Strategi cerdas: fokus fitur esensial, bukan angka RAM terbesar
Di tengah krisis RAM smartphone, strategi membeli ponsel budget harus berubah. Alih-alih mengejar angka RAM dan penyimpanan terbesar, fokuslah pada fitur esensial sesuai kebutuhan. RAM yang lebih tinggi memang menarik, tetapi ingat: di segmen low-end, RAM sudah memakan hingga 64% biaya komponen. Setiap lonjakan kapasitas bisa membuat harga ponsel murah meroket tanpa peningkatan pengalaman sehari-hari yang sepadan.
Pendekatan praktisnya: prioritaskan kelancaran sistem, kualitas layar yang masih nyaman, dan daya tahan baterai. Kapasitas penyimpanan besar bisa dikompensasikan dengan memanfaatkan penyimpanan awan atau kartu memori jika tersedia, daripada membayar mahal untuk varian internal terbesar.
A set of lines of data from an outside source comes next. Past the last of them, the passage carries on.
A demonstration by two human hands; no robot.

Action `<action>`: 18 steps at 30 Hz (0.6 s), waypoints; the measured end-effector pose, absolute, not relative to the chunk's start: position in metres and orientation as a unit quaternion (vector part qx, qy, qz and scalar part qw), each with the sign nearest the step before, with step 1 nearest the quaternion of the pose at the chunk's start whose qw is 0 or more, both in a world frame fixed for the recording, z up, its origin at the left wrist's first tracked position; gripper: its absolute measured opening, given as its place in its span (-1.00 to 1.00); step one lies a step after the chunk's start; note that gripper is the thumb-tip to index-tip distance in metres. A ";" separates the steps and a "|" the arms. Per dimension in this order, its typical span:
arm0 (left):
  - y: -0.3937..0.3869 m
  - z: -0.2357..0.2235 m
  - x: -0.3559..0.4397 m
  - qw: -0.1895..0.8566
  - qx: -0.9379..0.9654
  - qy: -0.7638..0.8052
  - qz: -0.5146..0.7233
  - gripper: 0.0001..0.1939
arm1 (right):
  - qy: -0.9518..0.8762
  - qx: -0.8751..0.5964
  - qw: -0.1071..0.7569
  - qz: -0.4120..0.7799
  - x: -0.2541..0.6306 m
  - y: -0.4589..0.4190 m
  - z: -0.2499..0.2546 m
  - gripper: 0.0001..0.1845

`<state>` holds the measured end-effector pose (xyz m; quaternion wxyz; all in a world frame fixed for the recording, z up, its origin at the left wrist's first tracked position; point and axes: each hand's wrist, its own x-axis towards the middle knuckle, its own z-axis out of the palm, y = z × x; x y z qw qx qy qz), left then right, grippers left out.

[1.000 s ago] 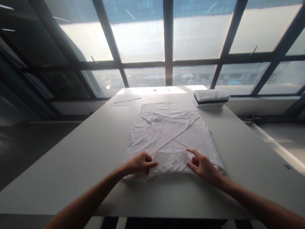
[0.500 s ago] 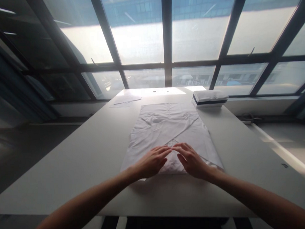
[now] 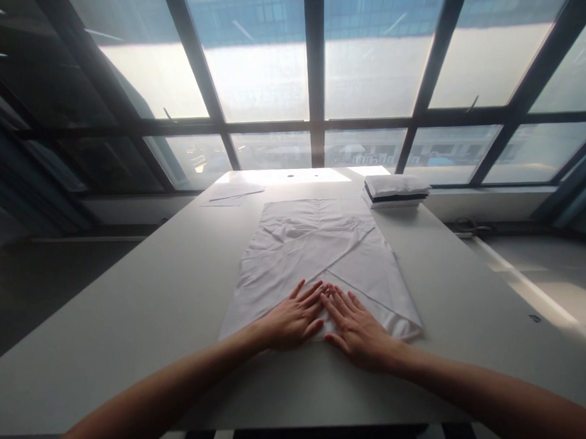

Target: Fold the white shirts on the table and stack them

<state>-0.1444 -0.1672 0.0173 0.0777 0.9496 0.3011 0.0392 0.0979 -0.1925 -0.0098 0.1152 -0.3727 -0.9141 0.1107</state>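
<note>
A white garment [image 3: 316,246], folded into a long rectangle, lies on the white table [image 3: 175,292]. Creases cross its middle, and two folded edges meet in a point close to my fingertips. On its near end rests my left hand [image 3: 294,315], flat with the fingers stretched out. My right hand [image 3: 354,327] lies flat beside it, fingers extended, the fingertips of both hands meeting near the garment's centre line. Neither hand grips the cloth. The part of the near edge under my palms is hidden.
A stack of folded cloths [image 3: 396,190], white with a dark layer, stands at the back right of the table. Sheets of white paper [image 3: 233,193] lie at the back left. Large framed windows [image 3: 317,137] rise behind the table's far edge.
Both hands have come down from an arched pose and flattened on the near end of the garment, slightly closer to me. The view has shifted a little.
</note>
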 end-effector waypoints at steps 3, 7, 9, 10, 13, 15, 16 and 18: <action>-0.167 0.016 -0.145 0.067 0.949 0.305 0.031 -0.29 | -0.913 -0.374 0.123 0.105 0.101 -0.196 -0.012 -0.16; -0.168 0.016 -0.145 0.075 0.947 0.312 0.024 -0.31 | -0.916 -0.369 0.110 0.109 0.102 -0.195 -0.012 -0.19; -0.168 0.016 -0.144 0.079 0.945 0.316 0.026 -0.31 | -0.919 -0.364 0.104 0.110 0.103 -0.191 -0.009 -0.18; -0.167 0.016 -0.144 0.079 0.944 0.319 0.030 -0.31 | -0.921 -0.359 0.104 0.111 0.103 -0.188 -0.007 -0.17; -0.164 0.014 -0.142 0.078 0.937 0.336 0.044 -0.31 | -0.931 -0.329 0.107 0.114 0.105 -0.177 -0.001 -0.16; -0.162 0.015 -0.142 0.082 0.931 0.353 0.044 -0.32 | -0.936 -0.316 0.106 0.114 0.105 -0.171 0.000 -0.17; -0.162 0.015 -0.142 0.085 0.930 0.356 0.041 -0.32 | -0.935 -0.318 0.105 0.114 0.105 -0.171 0.000 -0.18; -0.163 0.016 -0.142 0.093 0.932 0.348 0.034 -0.32 | -0.931 -0.332 0.104 0.112 0.105 -0.175 -0.002 -0.19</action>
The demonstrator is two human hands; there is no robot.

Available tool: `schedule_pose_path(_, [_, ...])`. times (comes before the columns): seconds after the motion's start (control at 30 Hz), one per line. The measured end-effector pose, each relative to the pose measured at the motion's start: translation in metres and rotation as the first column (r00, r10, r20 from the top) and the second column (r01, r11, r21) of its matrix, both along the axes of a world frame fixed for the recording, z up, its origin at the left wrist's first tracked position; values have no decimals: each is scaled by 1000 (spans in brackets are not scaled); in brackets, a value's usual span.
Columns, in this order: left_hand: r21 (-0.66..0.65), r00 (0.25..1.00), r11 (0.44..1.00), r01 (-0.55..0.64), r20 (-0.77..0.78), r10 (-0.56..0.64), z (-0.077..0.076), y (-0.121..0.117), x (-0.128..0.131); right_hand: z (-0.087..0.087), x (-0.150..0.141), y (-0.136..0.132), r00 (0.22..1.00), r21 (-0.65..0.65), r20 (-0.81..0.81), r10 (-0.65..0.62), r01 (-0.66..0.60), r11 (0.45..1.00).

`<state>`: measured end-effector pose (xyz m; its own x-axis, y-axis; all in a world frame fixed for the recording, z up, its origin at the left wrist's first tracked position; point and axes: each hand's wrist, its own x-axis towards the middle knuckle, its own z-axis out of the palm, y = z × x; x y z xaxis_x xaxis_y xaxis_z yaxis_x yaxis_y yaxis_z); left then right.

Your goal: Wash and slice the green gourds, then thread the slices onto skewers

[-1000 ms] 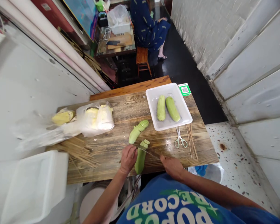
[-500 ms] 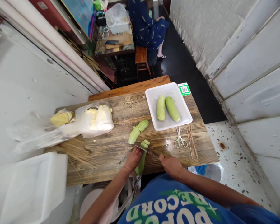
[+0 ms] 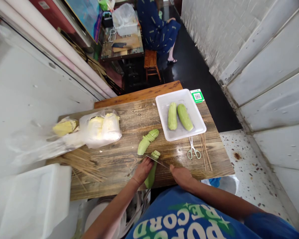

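My right hand (image 3: pixel 181 176) is closed around the handle of a knife (image 3: pixel 159 162), whose blade lies across a pale green zucchini (image 3: pixel 151 176) near its far end. On that same zucchini my left hand (image 3: pixel 143 170) rests with bent fingers, holding it close beside the blade. A few cut slices (image 3: pixel 155 153) sit at the tip beyond the knife. Just past them, a second zucchini (image 3: pixel 145 144) lies partly sliced, its pieces leaning together in a row. My left fingertips are partly hidden.
A white plastic tray (image 3: pixel 164 127) holds two whole zucchini. Scissors (image 3: pixel 193 152) and thin wooden sticks (image 3: pixel 205 153) lie beside it. At left are bagged pale yellow vegetables (image 3: pixel 101 127), more sticks (image 3: pixel 83 164) and a white bin (image 3: pixel 53 199). A person (image 3: pixel 159 30) sits beyond the wooden table (image 3: pixel 124 166).
My left hand has shifted right, from beside the zucchini onto it near the blade. The knife and my right hand stay almost in place.
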<state>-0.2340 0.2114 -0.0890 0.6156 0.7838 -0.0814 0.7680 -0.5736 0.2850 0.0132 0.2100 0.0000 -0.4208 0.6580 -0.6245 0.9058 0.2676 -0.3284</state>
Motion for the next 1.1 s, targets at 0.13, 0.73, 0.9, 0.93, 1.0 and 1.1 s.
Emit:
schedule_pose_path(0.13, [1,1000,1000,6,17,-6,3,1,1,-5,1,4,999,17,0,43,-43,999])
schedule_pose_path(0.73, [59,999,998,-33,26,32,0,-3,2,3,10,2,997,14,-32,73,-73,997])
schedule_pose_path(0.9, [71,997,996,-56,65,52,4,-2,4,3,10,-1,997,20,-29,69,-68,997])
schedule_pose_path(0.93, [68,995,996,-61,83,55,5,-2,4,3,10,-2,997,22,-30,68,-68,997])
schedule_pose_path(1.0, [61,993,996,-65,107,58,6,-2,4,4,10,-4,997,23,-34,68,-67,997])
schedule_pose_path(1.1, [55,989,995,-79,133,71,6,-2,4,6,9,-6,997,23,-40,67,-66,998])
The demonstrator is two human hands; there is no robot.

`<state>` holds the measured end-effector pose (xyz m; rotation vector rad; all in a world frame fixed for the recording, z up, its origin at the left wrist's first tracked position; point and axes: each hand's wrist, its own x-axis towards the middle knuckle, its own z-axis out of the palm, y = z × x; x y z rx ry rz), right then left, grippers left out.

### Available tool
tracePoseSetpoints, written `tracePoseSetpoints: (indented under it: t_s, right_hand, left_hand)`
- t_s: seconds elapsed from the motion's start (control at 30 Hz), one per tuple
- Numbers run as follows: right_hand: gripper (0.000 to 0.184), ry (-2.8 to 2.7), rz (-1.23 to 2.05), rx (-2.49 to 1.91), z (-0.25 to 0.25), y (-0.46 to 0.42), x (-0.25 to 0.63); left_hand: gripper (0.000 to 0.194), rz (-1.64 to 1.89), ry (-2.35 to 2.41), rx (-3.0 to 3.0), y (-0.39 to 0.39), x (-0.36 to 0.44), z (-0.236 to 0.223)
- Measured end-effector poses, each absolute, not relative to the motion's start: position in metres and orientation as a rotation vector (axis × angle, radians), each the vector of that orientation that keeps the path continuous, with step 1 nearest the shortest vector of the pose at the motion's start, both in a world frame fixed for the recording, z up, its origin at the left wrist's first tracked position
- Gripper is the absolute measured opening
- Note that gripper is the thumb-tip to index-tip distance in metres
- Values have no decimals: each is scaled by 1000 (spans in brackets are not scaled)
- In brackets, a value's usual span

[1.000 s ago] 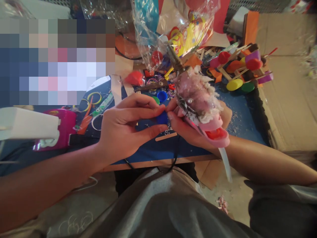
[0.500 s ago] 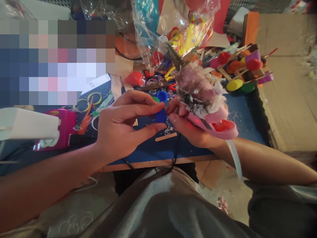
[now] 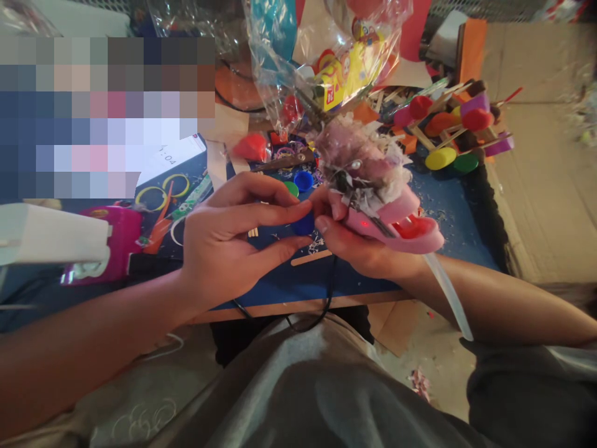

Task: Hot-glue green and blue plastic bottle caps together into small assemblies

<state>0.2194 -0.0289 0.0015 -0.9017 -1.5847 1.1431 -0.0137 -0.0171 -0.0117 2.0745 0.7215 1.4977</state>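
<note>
My left hand (image 3: 228,233) pinches a small blue bottle cap (image 3: 304,224) between thumb and fingers, just above the blue tabletop (image 3: 448,211). My right hand (image 3: 354,239) is wrapped round a pink glue gun (image 3: 377,199) crusted with white and pink dried glue; its fingertips touch the same cap. A clear glue stick (image 3: 448,289) sticks out of the gun's rear toward me, and a black cord (image 3: 326,298) hangs from it over the table edge.
Loose blue cap (image 3: 304,180) and green cap (image 3: 293,188) lie behind my hands. A stick-and-cap model (image 3: 459,134) stands at the back right, clear plastic bags (image 3: 326,56) behind centre, a magenta object (image 3: 119,239) and coloured rings (image 3: 176,185) at left, a wooden stick (image 3: 311,257) near the front.
The glue gun has tilted, its rear end swinging right and its glue stick lowering. Both hands and the blue cap stay almost in place.
</note>
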Motion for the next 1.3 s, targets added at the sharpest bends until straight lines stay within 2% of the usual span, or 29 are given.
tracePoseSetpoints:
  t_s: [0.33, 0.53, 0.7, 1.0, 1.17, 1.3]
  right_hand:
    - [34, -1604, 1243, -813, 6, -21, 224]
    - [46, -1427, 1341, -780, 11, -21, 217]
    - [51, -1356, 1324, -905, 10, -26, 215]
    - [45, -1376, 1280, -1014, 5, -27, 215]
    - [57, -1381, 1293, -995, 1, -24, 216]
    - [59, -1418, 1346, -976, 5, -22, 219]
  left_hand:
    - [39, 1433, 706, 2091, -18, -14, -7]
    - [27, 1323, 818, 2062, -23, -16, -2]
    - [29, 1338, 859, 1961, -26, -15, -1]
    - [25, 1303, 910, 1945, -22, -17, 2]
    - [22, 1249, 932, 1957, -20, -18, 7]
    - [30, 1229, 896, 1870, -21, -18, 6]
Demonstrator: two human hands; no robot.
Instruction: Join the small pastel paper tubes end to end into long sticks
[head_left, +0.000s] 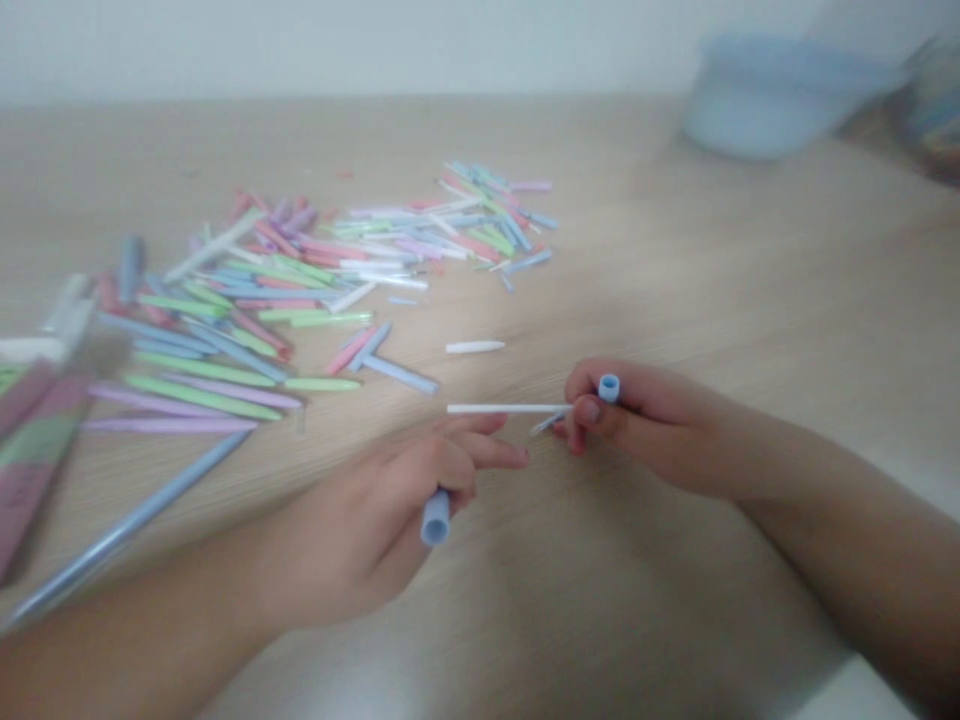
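No text, label, brand, number or sign can be read anywhere: not on the pastel tubes (375,260), nor the blurred pale blue container (757,100) at far right.

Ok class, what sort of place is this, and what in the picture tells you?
Probably an indoor work table for small handwork, at home or in a small workshop. The signs are the wood-grain tabletop, the scattered heap of pastel plastic sticks on it, and a blurred pale blue tub near a plain wall.

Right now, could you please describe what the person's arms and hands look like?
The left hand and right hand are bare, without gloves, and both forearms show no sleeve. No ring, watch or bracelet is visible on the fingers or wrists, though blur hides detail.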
Karena vendor menurunkan spesifikasi layar, kamera, dan chipset untuk menghemat biaya RAM, pilih model yang seimbang: RAM cukup, layar masih tajam, dan chipset meski bukan terbaru tetap stabil. Alternatif ponsel terjangkau seperti ini masih ada, meski pilihannya lebih sedikit; kuncinya, jangan terpaku pada label “murah”, melainkan pada keseimbangan spesifikasi yang betul-betul Anda pakai.
- Buy the ponsel budget RAM 6–8 GB jika Anda butuh perangkat utama yang lancar untuk penggunaan harian tanpa membayar premi RAM terbesar.
- Skip the ponsel budget RAM 6–8 GB jika Anda membutuhkan performa gaming berat atau multitasking ekstrem dan siap membayar lebih untuk kelas menengah atas.
- Buy the ponsel budget RAM 6–8 GB jika ponsel lama Anda sudah lambat dan Anda ingin bertahan beberapa tahun di tengah krisis RAM.
- Skip the ponsel budget RAM 6–8 GB jika Anda masih memiliki ponsel yang kencang dan ingin menunggu sampai pasokan chip memori membaik.
- Buy the ponsel budget RAM 6–8 GB jika Anda mencari alternatif ponsel terjangkau dengan spesifikasi yang tetap kompetitif meski pilihan semakin terbatas.